» YOUR TASK: Whenever a line contains the string "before", copy it out of the entries.

----------------

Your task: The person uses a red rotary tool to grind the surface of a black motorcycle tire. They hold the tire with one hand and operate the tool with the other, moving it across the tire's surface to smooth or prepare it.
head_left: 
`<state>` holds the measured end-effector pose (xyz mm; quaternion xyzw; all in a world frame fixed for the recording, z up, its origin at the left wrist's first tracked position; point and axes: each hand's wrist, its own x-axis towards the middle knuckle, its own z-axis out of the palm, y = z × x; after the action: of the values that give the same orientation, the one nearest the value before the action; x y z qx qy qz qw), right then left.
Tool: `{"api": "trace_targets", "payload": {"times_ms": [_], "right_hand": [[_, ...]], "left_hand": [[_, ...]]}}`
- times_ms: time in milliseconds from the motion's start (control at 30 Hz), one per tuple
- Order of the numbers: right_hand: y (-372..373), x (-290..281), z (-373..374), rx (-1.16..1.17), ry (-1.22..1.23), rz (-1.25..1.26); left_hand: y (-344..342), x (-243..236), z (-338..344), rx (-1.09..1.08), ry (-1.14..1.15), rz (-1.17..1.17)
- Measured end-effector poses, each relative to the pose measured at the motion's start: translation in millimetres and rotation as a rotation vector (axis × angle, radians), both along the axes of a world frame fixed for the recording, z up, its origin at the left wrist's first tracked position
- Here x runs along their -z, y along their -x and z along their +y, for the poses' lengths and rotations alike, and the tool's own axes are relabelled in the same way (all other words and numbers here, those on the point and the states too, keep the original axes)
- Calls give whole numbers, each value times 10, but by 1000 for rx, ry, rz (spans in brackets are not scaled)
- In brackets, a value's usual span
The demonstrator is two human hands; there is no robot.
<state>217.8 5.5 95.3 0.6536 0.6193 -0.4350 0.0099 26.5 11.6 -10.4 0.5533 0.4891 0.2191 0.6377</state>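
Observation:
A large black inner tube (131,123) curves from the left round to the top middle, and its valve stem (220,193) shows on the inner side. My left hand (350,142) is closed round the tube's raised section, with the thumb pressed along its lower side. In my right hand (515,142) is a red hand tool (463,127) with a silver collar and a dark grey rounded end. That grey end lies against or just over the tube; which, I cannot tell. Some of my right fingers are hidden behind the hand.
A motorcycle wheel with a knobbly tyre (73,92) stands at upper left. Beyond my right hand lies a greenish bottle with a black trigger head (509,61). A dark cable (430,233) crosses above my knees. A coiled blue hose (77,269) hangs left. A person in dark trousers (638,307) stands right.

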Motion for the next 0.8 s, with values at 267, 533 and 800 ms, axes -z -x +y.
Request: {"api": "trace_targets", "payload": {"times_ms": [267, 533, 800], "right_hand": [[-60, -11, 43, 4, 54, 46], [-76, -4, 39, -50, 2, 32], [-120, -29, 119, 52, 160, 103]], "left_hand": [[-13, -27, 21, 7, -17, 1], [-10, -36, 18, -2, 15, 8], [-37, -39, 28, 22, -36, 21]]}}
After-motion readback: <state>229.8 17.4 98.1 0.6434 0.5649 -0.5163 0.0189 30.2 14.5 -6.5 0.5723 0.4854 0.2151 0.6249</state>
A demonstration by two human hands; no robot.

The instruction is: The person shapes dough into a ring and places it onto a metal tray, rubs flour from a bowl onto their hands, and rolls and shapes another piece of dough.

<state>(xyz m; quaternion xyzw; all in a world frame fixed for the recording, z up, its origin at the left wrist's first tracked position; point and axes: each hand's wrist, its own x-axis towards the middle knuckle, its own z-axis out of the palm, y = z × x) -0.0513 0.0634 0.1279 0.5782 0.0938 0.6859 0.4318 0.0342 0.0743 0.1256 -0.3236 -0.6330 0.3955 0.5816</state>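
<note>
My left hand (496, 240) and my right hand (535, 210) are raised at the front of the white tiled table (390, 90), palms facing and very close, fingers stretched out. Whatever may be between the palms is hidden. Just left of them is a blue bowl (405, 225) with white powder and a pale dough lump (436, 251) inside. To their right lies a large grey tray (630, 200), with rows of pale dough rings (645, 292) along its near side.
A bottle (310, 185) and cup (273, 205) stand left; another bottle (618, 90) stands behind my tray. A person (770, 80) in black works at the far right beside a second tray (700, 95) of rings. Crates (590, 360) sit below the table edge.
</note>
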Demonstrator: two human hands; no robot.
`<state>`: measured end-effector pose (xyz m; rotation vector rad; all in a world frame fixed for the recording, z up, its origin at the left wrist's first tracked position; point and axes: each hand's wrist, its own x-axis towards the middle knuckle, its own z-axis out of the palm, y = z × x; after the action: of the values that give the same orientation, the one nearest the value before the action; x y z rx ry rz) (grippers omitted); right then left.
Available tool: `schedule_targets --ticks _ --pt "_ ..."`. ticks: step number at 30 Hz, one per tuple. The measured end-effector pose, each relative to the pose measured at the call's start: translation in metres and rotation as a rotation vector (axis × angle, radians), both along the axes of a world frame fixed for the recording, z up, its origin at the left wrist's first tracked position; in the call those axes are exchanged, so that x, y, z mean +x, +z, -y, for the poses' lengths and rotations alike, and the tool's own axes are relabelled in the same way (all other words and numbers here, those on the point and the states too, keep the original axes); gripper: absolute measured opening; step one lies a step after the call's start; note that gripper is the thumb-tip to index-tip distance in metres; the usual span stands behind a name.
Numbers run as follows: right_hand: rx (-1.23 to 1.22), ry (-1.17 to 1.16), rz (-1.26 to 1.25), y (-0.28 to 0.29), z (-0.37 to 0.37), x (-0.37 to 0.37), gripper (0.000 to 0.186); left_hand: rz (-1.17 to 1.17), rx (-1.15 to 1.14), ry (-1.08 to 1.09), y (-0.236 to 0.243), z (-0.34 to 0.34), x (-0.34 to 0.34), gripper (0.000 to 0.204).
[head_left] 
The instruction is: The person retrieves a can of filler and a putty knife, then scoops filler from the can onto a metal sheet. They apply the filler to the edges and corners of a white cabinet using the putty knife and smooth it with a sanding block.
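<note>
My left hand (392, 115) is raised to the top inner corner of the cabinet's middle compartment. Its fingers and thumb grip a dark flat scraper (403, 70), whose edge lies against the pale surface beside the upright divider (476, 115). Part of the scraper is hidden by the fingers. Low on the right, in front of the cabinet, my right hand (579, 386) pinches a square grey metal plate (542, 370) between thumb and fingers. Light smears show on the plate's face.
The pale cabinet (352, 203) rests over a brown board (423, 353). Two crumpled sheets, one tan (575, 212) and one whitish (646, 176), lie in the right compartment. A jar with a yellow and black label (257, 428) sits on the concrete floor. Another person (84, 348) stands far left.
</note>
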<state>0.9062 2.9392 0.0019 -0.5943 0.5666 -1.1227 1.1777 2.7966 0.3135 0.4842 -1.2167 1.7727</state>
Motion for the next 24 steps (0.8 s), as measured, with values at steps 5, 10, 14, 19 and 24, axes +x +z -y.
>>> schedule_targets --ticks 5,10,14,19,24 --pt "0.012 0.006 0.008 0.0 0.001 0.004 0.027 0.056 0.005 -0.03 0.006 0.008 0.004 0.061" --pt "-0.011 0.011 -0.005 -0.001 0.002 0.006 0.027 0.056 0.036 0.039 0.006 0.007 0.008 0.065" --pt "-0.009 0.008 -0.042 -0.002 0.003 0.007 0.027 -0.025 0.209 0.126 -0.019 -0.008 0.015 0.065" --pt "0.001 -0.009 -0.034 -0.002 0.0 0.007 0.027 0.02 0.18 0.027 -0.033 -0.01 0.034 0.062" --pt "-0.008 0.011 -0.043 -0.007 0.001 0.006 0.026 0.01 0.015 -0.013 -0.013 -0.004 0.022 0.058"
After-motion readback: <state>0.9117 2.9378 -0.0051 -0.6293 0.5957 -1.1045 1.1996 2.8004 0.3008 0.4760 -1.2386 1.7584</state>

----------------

» TASK RESULT:
`<state>` holds the measured end-effector pose (xyz mm; quaternion xyzw; all in a world frame fixed for the recording, z up, its origin at the left wrist's first tracked position; point and axes: each hand's wrist, its own x-axis towards the middle knuckle, its own z-axis out of the palm, y = z × x; after the action: of the values that give the same orientation, the one nearest the value before the action; x y z qx qy qz qw), right then left.
`<state>`: measured end-effector pose (xyz m; rotation vector rad; all in a world frame fixed for the recording, z up, its origin at the left wrist's first tracked position; point and axes: each hand's wrist, its own x-axis towards the middle knuckle, its own z-axis out of the palm, y = z × x; after the action: of the values that give the same orientation, the one nearest the value before the action; x y z rx ry rz) (grippers omitted); right then left.

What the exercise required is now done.